トランプ米大統領は、プエルトリコ出身の人気ラッパー、バッド・バニーがヘッドライナーを務めたNFLの優勝決定戦、第60回スーパーボウル(現地時間8日=カリフォルニア州サンタクララのリーバイス・スタジアム)のハーフタイムショーを「史上最悪のショーのひとつ」であり「アメリカの偉大さに対する侮辱だ」と激しく非難した。米紙ニューヨーク・ポストが8日、報じた。

 トランプ氏は「スーパーボウルのハーフタイムショーは本当にひどい。史上最悪のひとつだ! 全く意味不明で、アメリカの偉大さを冒とくするものであり、我々の成功、創造性、卓越性の基準を体現していない」と、ショー終了から数分後、自身のSNS「トゥルース・ソーシャル」への長文の投稿で非難した。

 トランプ氏の怒りは、スペイン語のみで構成されているバッド・バニーの曲と振り付けに集中しており「この男の言っていることは誰にも理解できないし、ダンスは不快だ。特に全米、そして世界中から見ている幼い子供たちにとっては。この『ショー』はまさに我が国への『侮辱』だ」とトランプ氏は続けた。

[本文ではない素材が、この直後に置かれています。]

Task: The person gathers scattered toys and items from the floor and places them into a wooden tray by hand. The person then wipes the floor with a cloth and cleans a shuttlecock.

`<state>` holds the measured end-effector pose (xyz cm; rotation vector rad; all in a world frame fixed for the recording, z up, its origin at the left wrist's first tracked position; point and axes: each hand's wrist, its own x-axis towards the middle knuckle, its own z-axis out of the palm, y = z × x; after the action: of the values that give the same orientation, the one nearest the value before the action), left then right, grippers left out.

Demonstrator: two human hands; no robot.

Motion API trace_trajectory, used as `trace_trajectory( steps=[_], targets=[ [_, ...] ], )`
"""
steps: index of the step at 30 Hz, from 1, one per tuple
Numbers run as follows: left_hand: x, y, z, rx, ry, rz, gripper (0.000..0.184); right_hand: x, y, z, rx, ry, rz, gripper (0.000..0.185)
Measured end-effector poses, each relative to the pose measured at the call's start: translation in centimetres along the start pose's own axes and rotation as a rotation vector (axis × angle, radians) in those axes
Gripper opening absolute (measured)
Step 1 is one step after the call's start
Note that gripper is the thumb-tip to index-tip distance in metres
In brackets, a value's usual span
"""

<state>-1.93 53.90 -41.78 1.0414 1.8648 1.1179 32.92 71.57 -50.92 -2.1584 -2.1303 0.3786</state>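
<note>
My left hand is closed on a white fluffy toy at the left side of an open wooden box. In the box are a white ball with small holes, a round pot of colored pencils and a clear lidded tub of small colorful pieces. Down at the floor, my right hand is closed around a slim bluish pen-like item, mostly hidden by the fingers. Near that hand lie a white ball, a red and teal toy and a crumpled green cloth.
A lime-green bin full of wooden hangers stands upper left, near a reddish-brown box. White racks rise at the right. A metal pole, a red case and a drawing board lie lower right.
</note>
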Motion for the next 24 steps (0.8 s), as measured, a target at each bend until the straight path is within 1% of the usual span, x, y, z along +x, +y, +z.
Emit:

 バッド・バニーはプエルトリコをイメージしたとみられる畑や街を模したステージで、ほぼスペイン語でパフォーマンスを披露した。プエルトリコ出身の歌手リッキー・マーティンやチリ出身の俳優ペドロ・パスカルら、プエルトリコや中南米各国にルーツがある著名人もゲスト出演した。自身のルーツや中南米のアイデンティティーを前面に出したステージになった。

 ショーの最後に、バッド・バニーは「Together We Are America(我々は共にアメリカ)」と書かれたボールを掲げ、ジャンボトロンにも「憎しみよりも強いもの、愛はただひとつ」とのメッセージが映し出された。

 バッド・バニーはかねて、トランプ政権が国内で進める移民税関捜査局(ICE)による強硬な移民取り締まりを批判しており、1日のグラミー賞授賞式でも抗議を表明して話題になった。トランプ政権幹部らからは試合前からハーフタイムショー出演への反発もあり、今回、どのようなパフォーマンスを披露するのかに注目が集まっていた。